По утреннему шоссе мчалась серебристая машина и страдала от жажды. К заправке стремилась, желала напиться горючей жидкости. Впереди поднималось солнце, сзади блестел на горизонте справедливый город в ранних игривых лучах. Острыми крышами небо колол, готовился к показательной экзекуции в полдень.
Матвей сидел за рулем и выискивал глазами на пересохшей обочине бензиновый оазис. Марта рядом тонула в чужих обвинениях. Стопку приговоров просматривала, сортировала их по половому признаку. Раскладывала у себя на коленях, морщилась, время от времени, от грамматических ошибок. Кое-что читала с серьёзным лицом, кое-где не могла удержаться от смеха:
Футбольная команда приговаривала тренера к болезненным пенальти, фермер-писатель литературного критика к бочке с навозом. Троллейбусные пассажиры алчного кондуктора к разорительному штрафу, охотник-неудачник неуловимого зайца к вкусному жаркому. Учителя требовали наказать неуспевающих учеников, ученики опаздывающих учителей. Досталось сантехникам, врачам, гаишникам и синоптикам. Парочке недобросовестных сутенеров и одному коварному продавцу.
— Семьдесят один приговор, — пересчитала Марта. – Да, странный город.
— Город, как город, — пожал плечами Матвей. – Люди, как люди.
За поворотом, в окружении стройных берез, выросла уютная заправка. Поманила машину к себе, отдала в её распоряжение вторую колонку. Матвей расплачиваться ушел, а внимание его спутницы привлек автомобиль по соседству. Белый цвет автомобиля был запятнан следами пройденных дорог, и грязь по бокам сплеталась замысловатыми узорами. На салонном зеркале веселый скелет болтал ногами, на бампере красовалась плаха с топором. Ютилось в красном кругу «судьбоносное полено», безошибочно определяла знаком профессию хозяина. Водитель отсутствовал, а на переднем сиденье привлекательная пассажирка стирала с губ следы недавних поцелуев.
«Профессия, как профессия» подумала Марта. Сомнения отбросила, решительно к белому автомобилю подошла и молча протянула пачку приговоров…
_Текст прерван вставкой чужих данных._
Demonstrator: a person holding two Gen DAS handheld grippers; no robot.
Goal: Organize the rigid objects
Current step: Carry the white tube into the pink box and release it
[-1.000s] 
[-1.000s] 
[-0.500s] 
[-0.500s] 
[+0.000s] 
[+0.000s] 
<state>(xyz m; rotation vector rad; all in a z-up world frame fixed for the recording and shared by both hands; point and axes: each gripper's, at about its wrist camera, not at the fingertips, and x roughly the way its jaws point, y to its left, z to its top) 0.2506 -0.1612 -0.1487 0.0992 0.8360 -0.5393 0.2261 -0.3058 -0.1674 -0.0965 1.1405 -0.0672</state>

Ранним утром, под маленьким небесным облаком с золотистыми краями, у рекламы ароматного очищенного бензина, приговоры перекочевали в нужные руки и спрятались в бардачке. Из автомобильного окошка выпорхнула благодарность. Красивая пассажирка ни о чем не спросила, лишь подарила доброжелательную улыбку счастливой жены. Марта ответила улыбкой не менее счастливой невесты. Пассажирка приложила таинственно палец к подкрашенным губам, Марта облегченно закивала головой. Никому не хотелось ничего спрашивать, никто не желал ничего объяснять. Вспыхнул хрупкий секрет, загорелся очаровательным огоньком, укутал присутствующих теплом прошедшей ночи. Скоро наступит день, и дорога разведет их в разные стороны: на одном её конце ждали номера для молодожёнов да предсвадебные репетиции, на другом — семейные будни и карательная работа. Но это будет потом, чуть позже. А сейчас, под крики высоко летящего в небе журавлиного клина, у таблички, запрещающей на уютной заправке курить, две влюбленные женщины с легкостью поняли друг друга без слов.